Rest can only come after victory
In answer to a question about changes in their personal lives during the war, Oleksandr and Yevhenii responded in a similar way.
“Personal life now boils down to surviving and helping my family, my university and my country achieve victory”.
Oleksandr Melnychenko, KNTU.
“My working day lasts at least 12 hours, and after that, I only have enough energy left to sleep. This is not just my lifestyle, it’s the same for most people in the URAN team, as well as across Ukraine. Our task list was already long in peacetime, but now we must be even more efficient. The volume of our duties leaves no time for proper rest”.
Yevhenii Preobrazhenskyi, URAN.
However, they both acknowledge that their energy is not limitless and requires restoration, so they try to give themselves some breaks. Yevhenii enjoys walks around Kyiv, while Olexandr prefers to relax through music.
“I appreciate the compassionate attitude of the people of Khmelnytskyi towards those displaced by the war, ” he says. “For example, the Khmelnytskyi Philharmonic offers us free access to their concerts. Classical, contemporary and organ music is excellent distraction from worries.”
Dreams and plans
Despite the exhausting months of war behind them and the uncertainty ahead, URAN and their users allow themselves to dream and plan.

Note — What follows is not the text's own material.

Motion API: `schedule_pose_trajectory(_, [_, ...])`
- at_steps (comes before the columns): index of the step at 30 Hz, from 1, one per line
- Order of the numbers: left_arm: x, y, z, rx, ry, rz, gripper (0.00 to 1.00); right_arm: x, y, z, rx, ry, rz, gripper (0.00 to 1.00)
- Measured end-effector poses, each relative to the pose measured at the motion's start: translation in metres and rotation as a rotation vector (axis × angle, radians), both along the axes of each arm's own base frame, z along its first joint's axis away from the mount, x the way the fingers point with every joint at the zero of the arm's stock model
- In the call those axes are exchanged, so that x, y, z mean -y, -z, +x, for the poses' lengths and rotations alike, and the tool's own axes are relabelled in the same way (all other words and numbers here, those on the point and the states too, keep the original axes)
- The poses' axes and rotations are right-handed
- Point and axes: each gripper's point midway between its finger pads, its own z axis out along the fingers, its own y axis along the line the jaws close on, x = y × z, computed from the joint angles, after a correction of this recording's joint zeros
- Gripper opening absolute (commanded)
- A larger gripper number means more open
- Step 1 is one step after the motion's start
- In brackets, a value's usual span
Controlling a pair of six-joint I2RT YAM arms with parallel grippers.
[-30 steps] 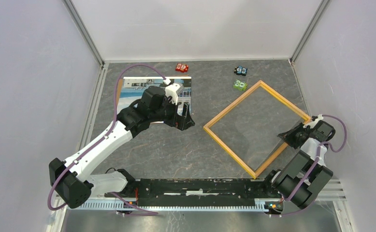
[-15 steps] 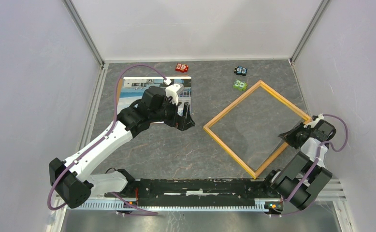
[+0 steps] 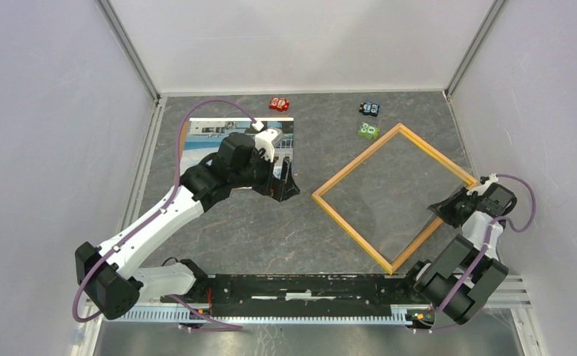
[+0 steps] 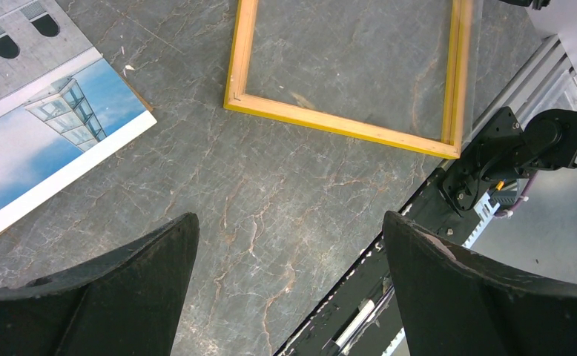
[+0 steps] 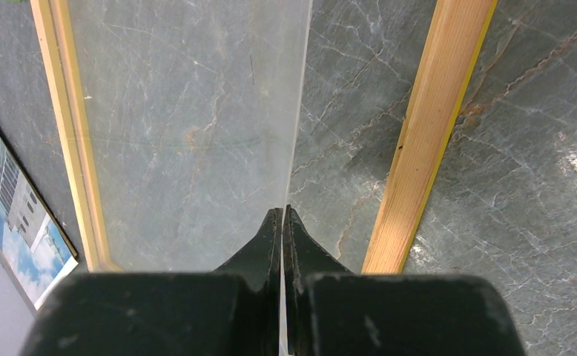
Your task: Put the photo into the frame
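The photo (image 3: 196,137) lies picture side up at the back left, partly under my left arm; it also shows in the left wrist view (image 4: 41,141) and the right wrist view (image 5: 18,222). The yellow-orange wooden frame (image 3: 352,167) lies flat at the right, turned like a diamond, and shows in both wrist views (image 4: 337,122) (image 5: 426,133). My left gripper (image 3: 285,182) is open and empty above bare table just right of the photo (image 4: 289,222). My right gripper (image 3: 440,210) is shut on the edge of a clear pane (image 5: 189,126), held tilted over the frame's near right part (image 5: 282,211).
Three small toy blocks sit at the back: red (image 3: 279,103), black and blue (image 3: 370,109), green (image 3: 368,130) beside the frame's far corner. A black base rail (image 3: 308,285) runs along the near edge. White walls close in both sides and the back.
My right wrist has shifted slightly to the right with the pane still gripped. The left arm has barely moved.
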Motion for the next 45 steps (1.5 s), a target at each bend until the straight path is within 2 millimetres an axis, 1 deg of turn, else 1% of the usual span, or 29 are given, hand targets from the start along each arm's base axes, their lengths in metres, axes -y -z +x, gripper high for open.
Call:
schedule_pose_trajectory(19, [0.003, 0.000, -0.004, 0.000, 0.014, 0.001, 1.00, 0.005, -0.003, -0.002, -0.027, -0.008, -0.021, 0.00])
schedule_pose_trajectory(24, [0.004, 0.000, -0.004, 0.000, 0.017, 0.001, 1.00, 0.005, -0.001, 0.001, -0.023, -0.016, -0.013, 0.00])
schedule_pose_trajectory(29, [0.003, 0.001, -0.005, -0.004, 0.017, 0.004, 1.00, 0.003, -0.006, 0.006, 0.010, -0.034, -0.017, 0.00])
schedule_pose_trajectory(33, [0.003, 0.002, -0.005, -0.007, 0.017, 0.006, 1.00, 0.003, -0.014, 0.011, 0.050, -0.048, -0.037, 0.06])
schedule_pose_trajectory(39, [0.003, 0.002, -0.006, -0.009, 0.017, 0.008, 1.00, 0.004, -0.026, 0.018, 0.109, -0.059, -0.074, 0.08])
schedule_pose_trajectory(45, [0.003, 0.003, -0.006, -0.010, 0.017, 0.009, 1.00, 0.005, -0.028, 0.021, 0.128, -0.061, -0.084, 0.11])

They dream of peace and plan for development.
“The priority is the development of IT within the university” Oleksandr Melnychenko says. “We have a digitalisation plan based on the experience of leading universities in Ukraine and the world. We lack resources, primarily personnel, but we are deepening cooperation with other universities and organisations, including URAN and the pan-European research and education network GÉANT. We plan to rebuild the information and communication infrastructure of the university in Kherson. To achieve this, we engage partners and apply for grants.”

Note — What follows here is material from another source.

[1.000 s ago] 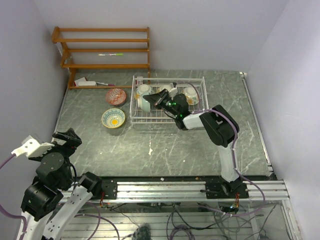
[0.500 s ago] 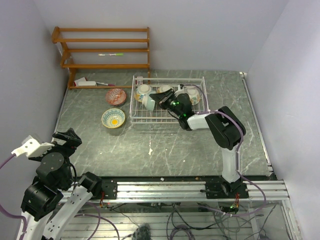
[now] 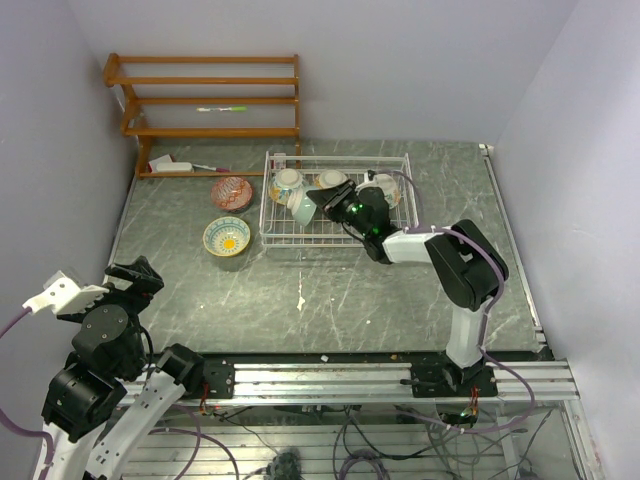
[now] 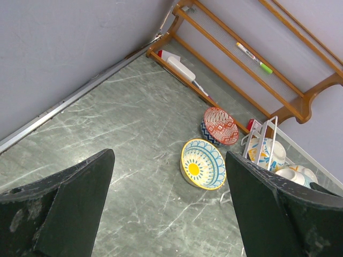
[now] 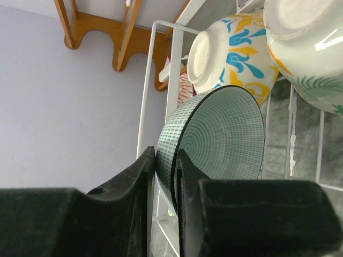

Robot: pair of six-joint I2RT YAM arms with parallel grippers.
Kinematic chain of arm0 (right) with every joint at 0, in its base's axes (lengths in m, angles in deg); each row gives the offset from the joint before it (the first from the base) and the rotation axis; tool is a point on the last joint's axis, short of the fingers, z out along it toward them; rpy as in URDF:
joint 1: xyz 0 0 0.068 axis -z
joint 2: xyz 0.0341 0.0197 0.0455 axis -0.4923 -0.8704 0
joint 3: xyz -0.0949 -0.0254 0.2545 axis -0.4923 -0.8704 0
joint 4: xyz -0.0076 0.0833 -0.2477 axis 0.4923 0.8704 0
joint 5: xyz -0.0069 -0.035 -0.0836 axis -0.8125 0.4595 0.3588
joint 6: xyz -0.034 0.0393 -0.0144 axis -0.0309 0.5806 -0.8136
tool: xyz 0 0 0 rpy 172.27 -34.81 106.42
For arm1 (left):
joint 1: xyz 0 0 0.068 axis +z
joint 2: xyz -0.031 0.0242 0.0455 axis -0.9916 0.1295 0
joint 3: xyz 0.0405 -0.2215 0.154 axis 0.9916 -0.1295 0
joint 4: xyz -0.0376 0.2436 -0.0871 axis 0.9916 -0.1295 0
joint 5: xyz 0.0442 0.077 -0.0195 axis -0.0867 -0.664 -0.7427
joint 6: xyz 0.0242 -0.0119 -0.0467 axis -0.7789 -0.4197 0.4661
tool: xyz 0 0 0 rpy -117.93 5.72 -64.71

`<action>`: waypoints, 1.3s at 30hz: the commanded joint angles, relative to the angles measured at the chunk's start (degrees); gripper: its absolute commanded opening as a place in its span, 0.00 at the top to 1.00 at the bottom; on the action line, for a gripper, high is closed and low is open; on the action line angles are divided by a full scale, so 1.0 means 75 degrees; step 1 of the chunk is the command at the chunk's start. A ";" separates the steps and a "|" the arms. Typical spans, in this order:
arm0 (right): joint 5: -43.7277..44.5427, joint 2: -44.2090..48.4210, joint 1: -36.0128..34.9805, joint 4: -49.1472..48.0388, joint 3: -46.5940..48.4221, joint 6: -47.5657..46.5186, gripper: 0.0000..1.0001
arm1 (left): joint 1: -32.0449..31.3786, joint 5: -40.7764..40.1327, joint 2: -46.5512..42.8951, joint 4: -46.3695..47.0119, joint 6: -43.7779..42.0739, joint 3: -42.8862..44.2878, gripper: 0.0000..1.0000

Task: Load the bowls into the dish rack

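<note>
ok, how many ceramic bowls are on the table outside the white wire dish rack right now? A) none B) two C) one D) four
B: a red-patterned round ceramic bowl and a yellow-and-blue round ceramic bowl sit on the green marbled table, left of the white wire dish rack.

The white wire dish rack (image 3: 340,157) contains four bowls. The teal bowl (image 5: 220,134) stands on edge near the left wall, just beside a tilted blue-and-yellow bowl (image 5: 236,59). A leaf-patterned bowl (image 5: 308,53) follows, and a fourth bowl (image 3: 385,186) sits near the right wall. Outside, left of the rack, the reddish bowl (image 3: 231,192) and the yellow-blue bowl (image 3: 227,236) sit upright, apart.
</note>
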 commanded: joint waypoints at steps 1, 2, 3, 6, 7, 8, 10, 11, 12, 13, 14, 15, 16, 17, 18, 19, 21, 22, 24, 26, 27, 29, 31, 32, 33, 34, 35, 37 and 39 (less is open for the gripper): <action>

URAN is working on a new strategy for sustainable development as economic difficulties become more pronounced.
“The war-induced needs of scientific and education institutions have caused the increase of URAN’s workload” Yevhenii Preobrazhenskyi explains. “Therefore, additional staff and funds are required for network development and restoration. We need to review our current work principles and develop a new strategy for sustainable development. This strategy will outline our actions both during and after the war. Our immediate task is to save URAN and its members of staff while continually supporting universities and research institutions. Looking forward, our further goal is to integrate Ukrainian institutions into the European scientific and educational space. We plan to develop and implement digital services and technologies that incorporate European expertise and will be beneficial for our R&E institutions in the post-war period when Ukraine starts recovering and developing alongside the rest of Europe.”